## Work to be completed
Among the records below, how many lines contain "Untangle"? State the number and nothing more.
+ + + + +
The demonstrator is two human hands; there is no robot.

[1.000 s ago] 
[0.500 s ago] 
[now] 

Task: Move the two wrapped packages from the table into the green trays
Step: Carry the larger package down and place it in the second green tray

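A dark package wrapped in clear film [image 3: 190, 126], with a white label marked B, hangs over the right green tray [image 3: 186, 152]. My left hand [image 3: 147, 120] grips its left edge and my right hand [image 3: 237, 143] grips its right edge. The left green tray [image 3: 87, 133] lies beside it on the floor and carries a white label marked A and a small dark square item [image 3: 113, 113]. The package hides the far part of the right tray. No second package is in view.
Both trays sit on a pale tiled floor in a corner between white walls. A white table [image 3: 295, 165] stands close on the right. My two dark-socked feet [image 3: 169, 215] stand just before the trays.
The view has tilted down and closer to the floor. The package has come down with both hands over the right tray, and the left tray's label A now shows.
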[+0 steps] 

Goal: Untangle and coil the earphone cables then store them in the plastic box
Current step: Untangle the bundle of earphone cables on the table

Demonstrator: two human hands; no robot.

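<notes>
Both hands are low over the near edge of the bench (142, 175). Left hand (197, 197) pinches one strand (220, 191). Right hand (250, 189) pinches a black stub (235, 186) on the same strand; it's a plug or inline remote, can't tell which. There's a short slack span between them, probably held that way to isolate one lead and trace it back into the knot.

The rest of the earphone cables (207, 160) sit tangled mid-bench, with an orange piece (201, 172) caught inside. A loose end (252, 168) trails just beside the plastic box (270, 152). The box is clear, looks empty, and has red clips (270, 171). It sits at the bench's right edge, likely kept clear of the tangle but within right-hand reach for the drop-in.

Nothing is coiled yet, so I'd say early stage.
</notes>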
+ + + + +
## Task solution
2